Compare that with Exodus 33: “Thus the Lord used to speak to Moses face to face, as a man speaks to his friend” (Exod 33:11, RSV). There was no one between. Years later, Jesus tried to encourage the disciples to believe that He wanted to speak to them as friends, the way He used to talk to Moses:

No longer do I call you servants, for the servant does not know what his master is doing; but I have called you friends, for all that I have heard from my Father I have made known to you (John 15:15, RSV).

When friends speak together, they speak plainly, face to face. Among friends there is explanation. There is understanding desired and achieved. It is quite apparent that Jesus didn’t want blind, do as you’re told, obedience. He wanted the understanding cooperation of friends. He wanted His disciples to obey because they agreed. He wanted them to admire God for His wise and gracious ways. That is the obedience of a free person. That is intelligent obedience, as the Bible describes it.

When we are friends, no one needs to come in between. When friends are talking together, no one needs to intervene, intercede or protect one friend from another. The disciples could see no need at all for anyone to come between them and Christ. On that they were clear. They weren’t afraid of Him. But they were not so sure about the Father. That is what led them to say, “Tell us more about the Father.” That is, tell us more about the One who requires all the sacrifices and the priestly intercession. “Jesus, could that God, the Father, be like You?” And you remember Christ’s stunning reply: “If you have seen Me, you have seen the Father” (based on John 14:9).

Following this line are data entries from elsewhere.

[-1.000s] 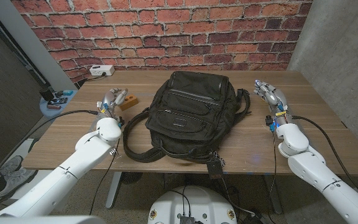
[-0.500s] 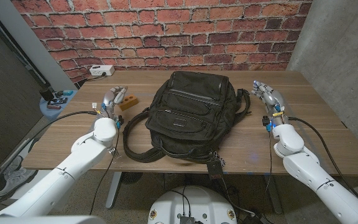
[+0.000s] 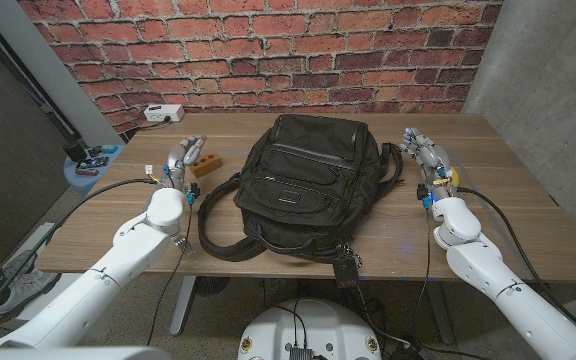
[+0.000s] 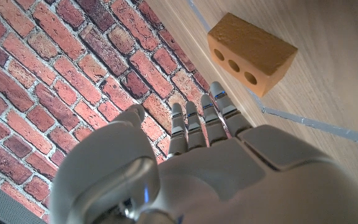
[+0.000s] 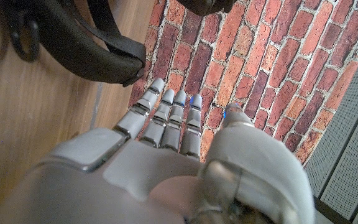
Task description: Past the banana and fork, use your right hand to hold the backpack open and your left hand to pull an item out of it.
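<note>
A black backpack [image 3: 306, 182] lies flat in the middle of the table, zipped as far as I can see, its straps looping toward the front edge. My left hand [image 3: 181, 158] stands to its left with fingers straight and apart, holding nothing; a small orange block [image 3: 206, 165] with holes lies just beyond it, seen close in the left wrist view as the block [image 4: 250, 53] past my fingers [image 4: 201, 121]. My right hand [image 3: 425, 152] stands to the right of the backpack, fingers extended, empty. The right wrist view has a backpack strap [image 5: 98, 59] ahead of my right hand [image 5: 166, 124].
A white power strip [image 3: 163, 114] lies at the table's back left corner. A round blue stand [image 3: 86, 163] with small items is off the table's left side. A brick wall runs behind the table. A tag [image 3: 346, 268] hangs from the backpack over the front edge.
My right hand has drifted left, closer to the backpack's right side. My left hand has shifted slightly forward and right, toward the orange block.
</note>
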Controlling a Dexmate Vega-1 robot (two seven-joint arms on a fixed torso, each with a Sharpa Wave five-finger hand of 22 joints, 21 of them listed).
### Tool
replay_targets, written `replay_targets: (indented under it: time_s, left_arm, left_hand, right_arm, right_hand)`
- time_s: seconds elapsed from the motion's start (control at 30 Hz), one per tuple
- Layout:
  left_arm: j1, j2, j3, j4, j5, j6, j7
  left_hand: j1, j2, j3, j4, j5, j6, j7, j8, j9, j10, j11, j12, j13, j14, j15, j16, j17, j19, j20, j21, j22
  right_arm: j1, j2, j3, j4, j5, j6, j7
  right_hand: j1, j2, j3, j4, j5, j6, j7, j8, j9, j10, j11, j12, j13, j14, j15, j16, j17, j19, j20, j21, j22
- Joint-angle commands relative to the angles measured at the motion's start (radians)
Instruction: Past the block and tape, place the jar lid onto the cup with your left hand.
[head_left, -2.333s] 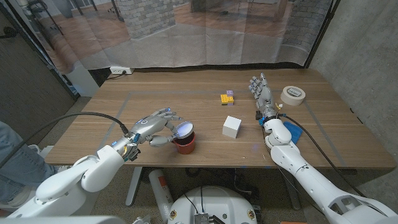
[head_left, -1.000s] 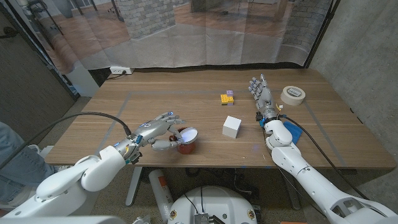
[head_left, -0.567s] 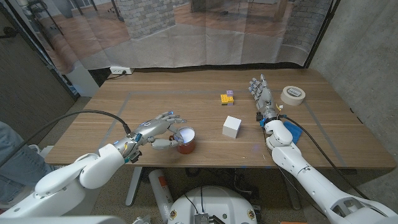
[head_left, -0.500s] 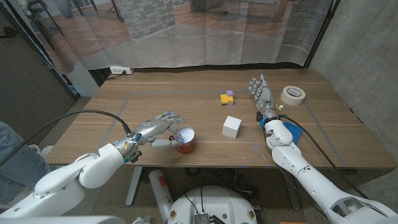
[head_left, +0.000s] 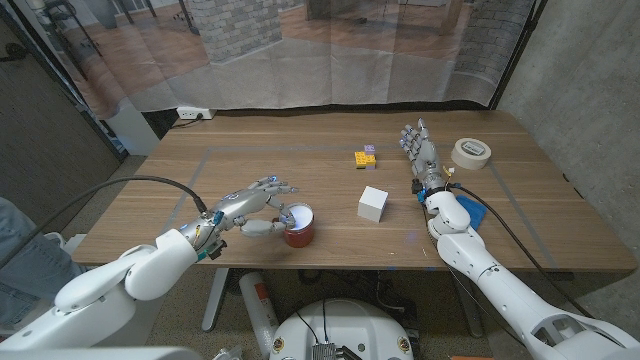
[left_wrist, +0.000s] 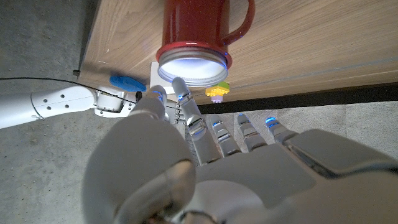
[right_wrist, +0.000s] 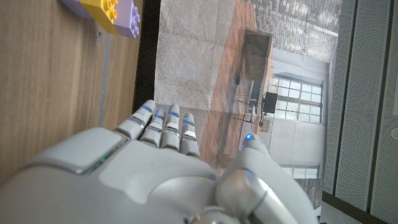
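Observation:
A red cup stands near the table's front edge with the silver jar lid lying flat on its mouth. My left hand is just left of the cup, fingers spread and raised and the thumb low beside the cup wall, holding nothing. In the left wrist view the lid caps the cup, and the fingertips of my left hand reach up to the lid's rim. My right hand stands on its edge at the right, fingers straight and empty.
A white block sits right of the cup. A roll of tape lies at the far right, beyond my right hand. Small yellow and purple bricks lie mid-table. A blue object lies beside my right forearm.
The lid, tilted on the cup a second ago, now sits level. My left hand has let go and drawn its fingers up and back to the left. The right hand has not moved.

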Motion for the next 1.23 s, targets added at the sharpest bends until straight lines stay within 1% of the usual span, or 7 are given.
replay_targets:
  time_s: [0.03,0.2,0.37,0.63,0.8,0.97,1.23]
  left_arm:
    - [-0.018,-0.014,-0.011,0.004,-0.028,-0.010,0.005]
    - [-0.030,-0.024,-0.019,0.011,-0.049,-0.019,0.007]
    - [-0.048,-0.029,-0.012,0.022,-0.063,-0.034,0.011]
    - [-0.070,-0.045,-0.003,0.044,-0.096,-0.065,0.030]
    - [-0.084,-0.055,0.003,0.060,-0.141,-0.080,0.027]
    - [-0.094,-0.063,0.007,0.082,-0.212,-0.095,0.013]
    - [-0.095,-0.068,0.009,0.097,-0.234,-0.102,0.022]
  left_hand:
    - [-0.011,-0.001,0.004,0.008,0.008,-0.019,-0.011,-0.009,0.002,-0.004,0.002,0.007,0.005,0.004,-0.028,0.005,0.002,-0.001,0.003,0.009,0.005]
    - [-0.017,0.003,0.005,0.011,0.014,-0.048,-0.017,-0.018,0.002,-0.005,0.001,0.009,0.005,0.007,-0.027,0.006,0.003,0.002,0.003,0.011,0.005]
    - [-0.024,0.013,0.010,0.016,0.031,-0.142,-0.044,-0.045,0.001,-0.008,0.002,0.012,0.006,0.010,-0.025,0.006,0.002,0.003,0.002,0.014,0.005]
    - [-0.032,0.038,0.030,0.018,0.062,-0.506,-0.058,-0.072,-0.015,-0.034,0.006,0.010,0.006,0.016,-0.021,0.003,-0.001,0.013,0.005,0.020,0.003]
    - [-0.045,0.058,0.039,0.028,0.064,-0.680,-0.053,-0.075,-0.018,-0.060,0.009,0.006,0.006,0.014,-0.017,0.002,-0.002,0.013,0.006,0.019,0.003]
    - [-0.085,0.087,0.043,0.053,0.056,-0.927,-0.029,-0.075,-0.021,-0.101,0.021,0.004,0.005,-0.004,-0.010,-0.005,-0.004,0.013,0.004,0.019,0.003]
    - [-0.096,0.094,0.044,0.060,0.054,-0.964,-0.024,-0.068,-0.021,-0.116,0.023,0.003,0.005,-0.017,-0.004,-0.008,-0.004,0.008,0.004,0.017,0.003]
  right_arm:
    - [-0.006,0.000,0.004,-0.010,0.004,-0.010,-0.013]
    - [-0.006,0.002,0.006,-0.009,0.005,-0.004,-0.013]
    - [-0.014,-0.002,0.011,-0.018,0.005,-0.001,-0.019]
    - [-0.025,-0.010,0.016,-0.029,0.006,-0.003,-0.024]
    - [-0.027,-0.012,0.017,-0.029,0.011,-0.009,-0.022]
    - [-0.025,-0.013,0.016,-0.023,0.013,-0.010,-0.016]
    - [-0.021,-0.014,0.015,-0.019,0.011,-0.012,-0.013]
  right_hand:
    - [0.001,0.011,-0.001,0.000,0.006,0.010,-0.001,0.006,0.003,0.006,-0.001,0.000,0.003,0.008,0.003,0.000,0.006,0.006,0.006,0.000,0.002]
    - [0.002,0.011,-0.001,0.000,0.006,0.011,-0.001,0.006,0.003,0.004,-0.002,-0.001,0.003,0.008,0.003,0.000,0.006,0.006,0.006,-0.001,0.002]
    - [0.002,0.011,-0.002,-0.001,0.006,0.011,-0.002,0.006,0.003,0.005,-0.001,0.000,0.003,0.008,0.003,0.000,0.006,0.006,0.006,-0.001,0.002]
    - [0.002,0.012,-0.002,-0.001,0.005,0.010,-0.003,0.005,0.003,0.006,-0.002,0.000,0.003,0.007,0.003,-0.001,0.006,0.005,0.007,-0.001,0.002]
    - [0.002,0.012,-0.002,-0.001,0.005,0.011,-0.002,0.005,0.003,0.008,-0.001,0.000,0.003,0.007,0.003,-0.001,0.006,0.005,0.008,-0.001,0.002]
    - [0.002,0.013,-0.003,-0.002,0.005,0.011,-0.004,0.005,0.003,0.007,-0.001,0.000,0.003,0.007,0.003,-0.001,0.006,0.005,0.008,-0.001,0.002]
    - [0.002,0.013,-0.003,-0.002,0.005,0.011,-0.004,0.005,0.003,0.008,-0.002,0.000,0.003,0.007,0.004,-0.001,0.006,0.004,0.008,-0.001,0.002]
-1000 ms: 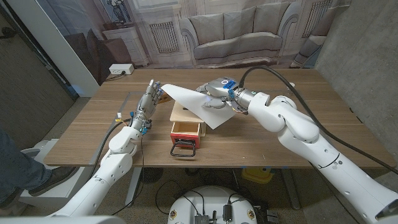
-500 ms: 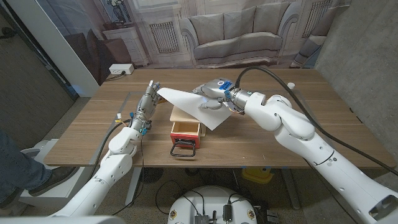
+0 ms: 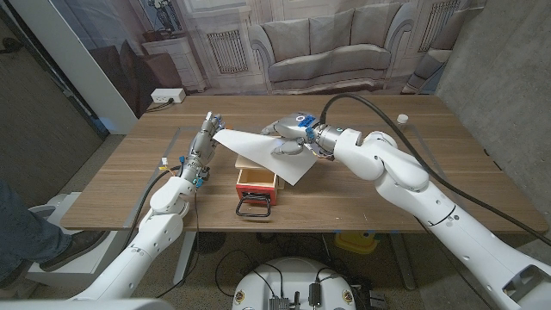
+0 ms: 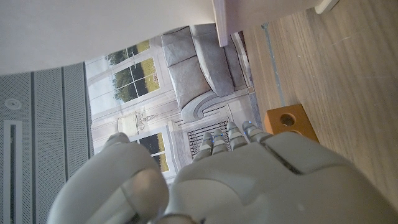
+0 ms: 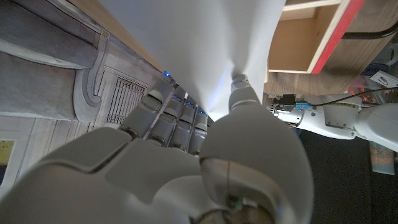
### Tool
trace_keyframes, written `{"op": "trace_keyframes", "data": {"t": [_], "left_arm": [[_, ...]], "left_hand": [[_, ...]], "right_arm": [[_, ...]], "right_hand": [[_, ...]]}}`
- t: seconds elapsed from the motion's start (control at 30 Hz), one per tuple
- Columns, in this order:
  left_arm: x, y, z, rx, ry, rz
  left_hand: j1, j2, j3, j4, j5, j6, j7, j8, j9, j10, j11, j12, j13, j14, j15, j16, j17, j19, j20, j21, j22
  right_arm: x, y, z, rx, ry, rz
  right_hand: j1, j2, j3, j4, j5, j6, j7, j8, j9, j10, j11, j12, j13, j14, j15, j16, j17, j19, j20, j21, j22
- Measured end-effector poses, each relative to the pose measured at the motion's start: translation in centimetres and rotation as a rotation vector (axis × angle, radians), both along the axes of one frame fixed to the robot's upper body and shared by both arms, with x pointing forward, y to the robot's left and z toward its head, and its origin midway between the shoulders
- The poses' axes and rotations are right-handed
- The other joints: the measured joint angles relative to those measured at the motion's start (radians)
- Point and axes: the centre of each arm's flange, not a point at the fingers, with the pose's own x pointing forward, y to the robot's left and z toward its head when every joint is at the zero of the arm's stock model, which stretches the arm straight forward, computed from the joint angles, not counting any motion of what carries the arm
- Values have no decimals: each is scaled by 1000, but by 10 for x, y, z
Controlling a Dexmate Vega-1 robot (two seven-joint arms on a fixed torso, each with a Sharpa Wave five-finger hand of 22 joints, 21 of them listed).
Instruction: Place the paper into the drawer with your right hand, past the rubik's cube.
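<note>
1. Pinching the paper (image 3: 274, 153) between thumb and fingers, the right hand (image 3: 291, 135) holds the white sheet above the middle of the table (image 3: 448, 185), over the small wooden drawer unit (image 3: 251, 160).
2. From the right wrist view, the thumb (image 5: 245, 102) presses on one face of the paper (image 5: 205, 50) and the other fingers (image 5: 174, 115) lie behind it, so the grasp is plain.
3. The sheet slopes, with one corner near the left hand (image 3: 205, 138) and its lower edge hanging over the unit's right side.
4. The drawer (image 3: 256, 182) stands pulled out toward the table's near edge, red-fronted with a black handle (image 3: 254, 208); its wooden inside also appears in the right wrist view (image 5: 305, 40).
5. The left hand is raised off the table toward the left edge, its fingers reaching up just beside the paper's corner; I cannot tell whether it touches the sheet or how far its fingers are closed.
6. In the left wrist view a small wooden block with a round hole (image 4: 289, 121) sits on the table beyond the left hand's fingers (image 4: 227, 140).
7. A small white cap-like object (image 3: 401, 119) lies near the table's far right corner.
</note>
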Motion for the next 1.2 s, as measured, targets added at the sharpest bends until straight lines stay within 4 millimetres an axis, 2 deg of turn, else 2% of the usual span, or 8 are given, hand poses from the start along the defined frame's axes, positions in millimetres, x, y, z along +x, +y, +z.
{"op": "trace_keyframes", "data": {"t": [0.6,1.2], "left_arm": [[1,1,0,-2,-1,-2],[3,-2,1,-4,1,-3]], "left_hand": [[0,0,-4,-4,0,0,0,0,0,0,0,0,0,0,0,0,0,0,0,0,0],[4,4,-4,-4,0,0,0,0,0,0,0,0,0,-2,-2,0,0,0,0,0,0]], "right_arm": [[15,15,-9,-17,45,36],[34,18,-19,-13,91,41]], "right_hand": [[0,0,-3,3,0,0,0,-4,0,0,0,0,0,0,0,0,0,-5,5,-1,0],[-6,5,-3,3,0,0,0,-4,0,0,0,-8,0,0,0,0,0,-7,4,-4,0]]}}
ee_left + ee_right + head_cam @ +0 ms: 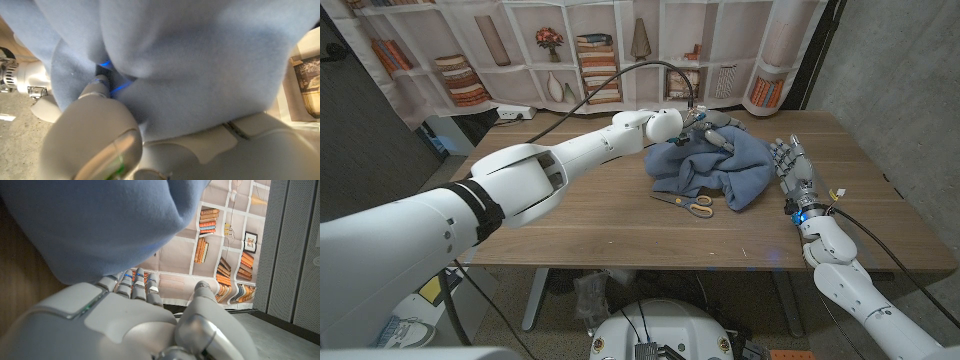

As to this whole matter of intercession, Jesus is the one who gave us that whole system because we needed it. But the time came, in the upper room, for Jesus to plainly tell them that there really is no need for this:

I have been speaking to you in parables— but the time is coming to give up parables and tell you plainly about the Father. When that day comes, you will make your requests to him (my emphasis) in my name, for I need make no promise to plead to the Father for you, for the Father himself loves you (John 16:25-26, Phillips).

Goodspeed translated the last part, “There is no need for Me to intercede with the Father for you, for the Father loves you Himself.”

Think of the implications of this passage! There was no one standing between God and His friend Abraham. There was no one between God and His friend Moses. And for three and a half years there was no one between God and the disciples. And no one stood between God and Judas as the Creator knelt and washed His betrayer’s dirty feet. Even though Judas had passed the point of no return, there still was no need for anyone to stand between him and his God.

For those who are still afraid of God, it is good to know we have a Friend between. God has made provision for your forgiveness, and He has provided a friend to stand between you and our just and holy God. And who is that friend anyway? “Thomas answered him [Jesus], ‘My Lord and my God!’” John 20:28 (RSV). So I say the following with all deference; if you still need a friend other than the Father, it means you still need emergency measures.

But in the larger, great controversy view of all sixty-six books, there is far better news for us than intercession from a mediator. There is no need to be afraid of God the Father. The Father is forgiveness personified. There is no need for anyone to stand between Him and His most wayward child. And, in any case, the Friend who came to win us back to God is none other than God Himself. This reality says so much about the quality of life in the hereafter. We are truly free to be friends with God now, and we will truly be friends of God in eternity.